The benefit of type inference is that there is less to write, which makes
changes quicker to make.

Type inference does not preclude adding extra annotations if they would help.

A good ide will show you type annotations at all times, if you choose. No
small actions are required.

I would say that there actually is a problem with global type inference. If
two types do not match (e.g. usage and implementation of a function) then most
systems do a poor job of guessing which part (or both!) is broken.

------
victorNicollet
Going a bit off-topic...

At some point, if a module/pass/service is large enough, it becomes worth
investing in a local naming convention that carries the relevant type
information, and enforce that convention through code reviews. Module-specific
hungarian notations, if you will.

I'm working on an inference pass in a compiler, and it's up to 2000+ lines of
F# manipulating tuples/dimensions/tables/chains/indices, and identifiers
referencing these.

1\. each variable in the module can have one of these ten types, not
immediately obvious from their names. While I can hover the variable and have
the IDE tell you the type, it happens so often that it feels like hunting for
an invisible cow.

2\. a typical method will contain several variables related to the same
concept. When inferring a "group by" statement, I will have an "origin tuple",
from which I infer the "origin chain", from which I extract the current
"origin table", and construct an "origin index", from which I discard
duplicates to obtain an "unique index", which defines a new "unique table" for
which it is the primary "unique dimension", and there is a corresponding
foreign "origin dimension" on the "origin table". Some of these will also need
to be indirected through identifiers.

In the end, there's a "hungarian.md" file in the module that explains that a
`vec` suffix is a vector, `vecs` is a vector tuple, `vid` is a vector
identifier, and so on.

------
bjz_
Interesting problem! So much of 'reconstructing bits of programs' is about
satisfying the constraints of a fixed ascii representation of code. I am
hoping that structured editing might be able to help with this, by allowing
you to hide or show bits of code without relying on the type checker, but we
need to have good ways of integrating with other tools for that to take off
(like source control sites).

------
zZorgz
It depends. When I was writing almost purely functional programming code in
Scala I was frequently cursing at type inference.
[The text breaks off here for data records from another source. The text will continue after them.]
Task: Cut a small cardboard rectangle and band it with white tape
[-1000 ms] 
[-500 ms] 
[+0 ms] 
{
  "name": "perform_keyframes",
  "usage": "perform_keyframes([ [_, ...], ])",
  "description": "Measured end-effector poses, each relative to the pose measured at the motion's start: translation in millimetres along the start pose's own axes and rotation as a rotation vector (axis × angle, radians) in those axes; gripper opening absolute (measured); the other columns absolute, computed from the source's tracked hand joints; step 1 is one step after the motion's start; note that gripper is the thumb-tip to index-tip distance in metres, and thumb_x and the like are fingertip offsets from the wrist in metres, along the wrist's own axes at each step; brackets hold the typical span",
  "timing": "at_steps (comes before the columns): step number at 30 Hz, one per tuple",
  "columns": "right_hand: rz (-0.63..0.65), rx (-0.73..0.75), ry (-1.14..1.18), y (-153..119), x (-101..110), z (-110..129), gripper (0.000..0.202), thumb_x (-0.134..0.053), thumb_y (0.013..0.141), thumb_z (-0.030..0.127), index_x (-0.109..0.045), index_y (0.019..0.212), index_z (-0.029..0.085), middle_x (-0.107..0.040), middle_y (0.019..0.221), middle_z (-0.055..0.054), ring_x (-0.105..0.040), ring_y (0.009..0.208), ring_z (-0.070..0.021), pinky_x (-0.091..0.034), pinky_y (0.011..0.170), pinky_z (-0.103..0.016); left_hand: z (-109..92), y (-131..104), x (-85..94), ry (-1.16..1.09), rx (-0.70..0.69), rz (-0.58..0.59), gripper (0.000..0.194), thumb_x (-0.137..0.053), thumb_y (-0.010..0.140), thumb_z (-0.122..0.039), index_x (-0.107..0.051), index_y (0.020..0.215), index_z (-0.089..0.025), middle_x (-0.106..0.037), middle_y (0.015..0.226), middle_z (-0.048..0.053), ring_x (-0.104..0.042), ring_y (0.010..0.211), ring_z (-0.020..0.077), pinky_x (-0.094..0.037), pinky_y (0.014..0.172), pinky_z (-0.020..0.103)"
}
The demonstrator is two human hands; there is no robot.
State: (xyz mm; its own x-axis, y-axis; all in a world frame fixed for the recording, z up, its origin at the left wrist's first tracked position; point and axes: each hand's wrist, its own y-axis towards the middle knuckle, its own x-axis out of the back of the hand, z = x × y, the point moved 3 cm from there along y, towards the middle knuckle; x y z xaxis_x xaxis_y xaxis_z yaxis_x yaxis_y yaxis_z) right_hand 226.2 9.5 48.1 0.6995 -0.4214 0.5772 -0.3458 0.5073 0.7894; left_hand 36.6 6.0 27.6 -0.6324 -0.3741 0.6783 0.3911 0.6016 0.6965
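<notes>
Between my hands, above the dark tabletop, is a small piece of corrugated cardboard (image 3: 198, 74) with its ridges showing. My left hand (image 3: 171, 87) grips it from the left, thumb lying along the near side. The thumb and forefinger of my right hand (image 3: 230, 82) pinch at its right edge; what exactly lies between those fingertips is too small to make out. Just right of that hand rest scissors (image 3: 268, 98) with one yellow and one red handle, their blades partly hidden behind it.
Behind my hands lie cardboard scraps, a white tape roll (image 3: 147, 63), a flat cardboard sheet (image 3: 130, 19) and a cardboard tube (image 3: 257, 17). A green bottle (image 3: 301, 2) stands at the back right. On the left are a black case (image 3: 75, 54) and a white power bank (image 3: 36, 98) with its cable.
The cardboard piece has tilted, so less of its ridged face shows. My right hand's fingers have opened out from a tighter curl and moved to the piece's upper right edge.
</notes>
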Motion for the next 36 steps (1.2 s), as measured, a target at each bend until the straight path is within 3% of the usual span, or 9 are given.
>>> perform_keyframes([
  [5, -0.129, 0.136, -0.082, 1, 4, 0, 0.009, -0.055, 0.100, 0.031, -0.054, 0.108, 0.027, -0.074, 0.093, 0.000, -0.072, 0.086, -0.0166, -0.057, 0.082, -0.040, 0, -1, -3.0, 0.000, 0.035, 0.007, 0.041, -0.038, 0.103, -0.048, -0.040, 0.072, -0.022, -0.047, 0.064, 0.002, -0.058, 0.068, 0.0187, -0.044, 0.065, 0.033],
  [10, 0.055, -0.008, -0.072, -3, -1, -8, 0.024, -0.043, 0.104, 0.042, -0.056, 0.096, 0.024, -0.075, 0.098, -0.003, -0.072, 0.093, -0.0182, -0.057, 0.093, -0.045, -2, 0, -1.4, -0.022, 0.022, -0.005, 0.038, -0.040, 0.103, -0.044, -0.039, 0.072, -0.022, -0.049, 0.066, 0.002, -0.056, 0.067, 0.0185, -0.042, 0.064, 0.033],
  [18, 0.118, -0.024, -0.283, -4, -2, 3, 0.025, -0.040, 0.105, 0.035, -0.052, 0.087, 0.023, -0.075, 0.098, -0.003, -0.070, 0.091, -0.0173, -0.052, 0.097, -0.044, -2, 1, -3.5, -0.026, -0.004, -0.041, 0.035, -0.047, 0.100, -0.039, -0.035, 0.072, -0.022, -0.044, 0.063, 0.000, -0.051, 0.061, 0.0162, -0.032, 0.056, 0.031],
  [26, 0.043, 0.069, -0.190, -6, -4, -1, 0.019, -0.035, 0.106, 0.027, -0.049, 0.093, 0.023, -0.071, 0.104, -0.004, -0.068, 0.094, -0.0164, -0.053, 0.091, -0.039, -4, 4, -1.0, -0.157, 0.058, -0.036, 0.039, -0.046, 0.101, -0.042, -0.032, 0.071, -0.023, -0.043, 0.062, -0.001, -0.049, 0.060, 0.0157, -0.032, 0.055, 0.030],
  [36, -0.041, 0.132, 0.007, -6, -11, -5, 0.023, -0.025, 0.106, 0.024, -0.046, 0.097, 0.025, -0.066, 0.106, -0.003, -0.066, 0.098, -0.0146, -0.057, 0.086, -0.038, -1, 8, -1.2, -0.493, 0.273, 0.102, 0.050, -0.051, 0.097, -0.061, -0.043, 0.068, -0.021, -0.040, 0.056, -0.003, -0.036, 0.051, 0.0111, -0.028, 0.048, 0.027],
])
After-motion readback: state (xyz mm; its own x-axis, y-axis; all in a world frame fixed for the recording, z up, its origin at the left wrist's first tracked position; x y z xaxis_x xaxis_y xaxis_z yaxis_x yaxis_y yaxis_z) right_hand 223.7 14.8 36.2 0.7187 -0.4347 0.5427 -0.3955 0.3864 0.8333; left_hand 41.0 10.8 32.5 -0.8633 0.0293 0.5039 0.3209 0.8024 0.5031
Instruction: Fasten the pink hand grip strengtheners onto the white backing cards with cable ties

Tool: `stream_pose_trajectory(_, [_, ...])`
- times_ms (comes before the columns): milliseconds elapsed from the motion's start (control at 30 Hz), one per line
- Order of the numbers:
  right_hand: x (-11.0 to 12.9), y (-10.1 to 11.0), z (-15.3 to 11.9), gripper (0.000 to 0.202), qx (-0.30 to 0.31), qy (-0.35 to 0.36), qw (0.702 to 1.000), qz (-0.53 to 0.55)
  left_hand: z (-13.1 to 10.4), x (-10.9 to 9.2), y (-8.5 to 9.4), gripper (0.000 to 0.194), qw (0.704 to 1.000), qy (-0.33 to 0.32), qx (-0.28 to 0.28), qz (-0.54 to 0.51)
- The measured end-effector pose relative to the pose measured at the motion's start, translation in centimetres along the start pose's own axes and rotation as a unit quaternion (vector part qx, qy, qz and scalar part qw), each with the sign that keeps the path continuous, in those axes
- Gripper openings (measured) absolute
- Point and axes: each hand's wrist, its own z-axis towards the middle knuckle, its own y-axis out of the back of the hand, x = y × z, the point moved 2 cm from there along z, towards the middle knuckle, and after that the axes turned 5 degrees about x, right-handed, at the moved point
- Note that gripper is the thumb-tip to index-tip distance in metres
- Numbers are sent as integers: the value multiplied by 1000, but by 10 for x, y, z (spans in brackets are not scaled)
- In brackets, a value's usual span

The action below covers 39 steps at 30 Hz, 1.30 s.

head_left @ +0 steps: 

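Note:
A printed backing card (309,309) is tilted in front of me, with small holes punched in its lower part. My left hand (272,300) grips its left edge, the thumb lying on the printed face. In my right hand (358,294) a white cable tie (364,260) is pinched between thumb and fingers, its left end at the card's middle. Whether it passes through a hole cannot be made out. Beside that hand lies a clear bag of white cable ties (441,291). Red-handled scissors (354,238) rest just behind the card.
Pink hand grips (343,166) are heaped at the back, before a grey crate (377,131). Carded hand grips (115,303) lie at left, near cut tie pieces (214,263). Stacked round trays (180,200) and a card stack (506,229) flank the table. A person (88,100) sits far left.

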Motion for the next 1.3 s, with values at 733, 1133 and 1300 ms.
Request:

Each explicit type hint
helped me more easily understand what each next transform was doing.

More modern languages (Rust, Swift) have also gone and say "well, omitting
types from arguments and return values of function signatures is a bad idea,
so let's not do that."

------
timw4mail
So... the author would rather have

    
    
        // Old school
        String string = new String();
    

over

    
    
        // C++ style
        auto string = new String();
    
        // Rust style
        let string = String::new();
    
    

I don't see a single advantage to repeating the type, especially in the case
where it's already apparent what the type will be.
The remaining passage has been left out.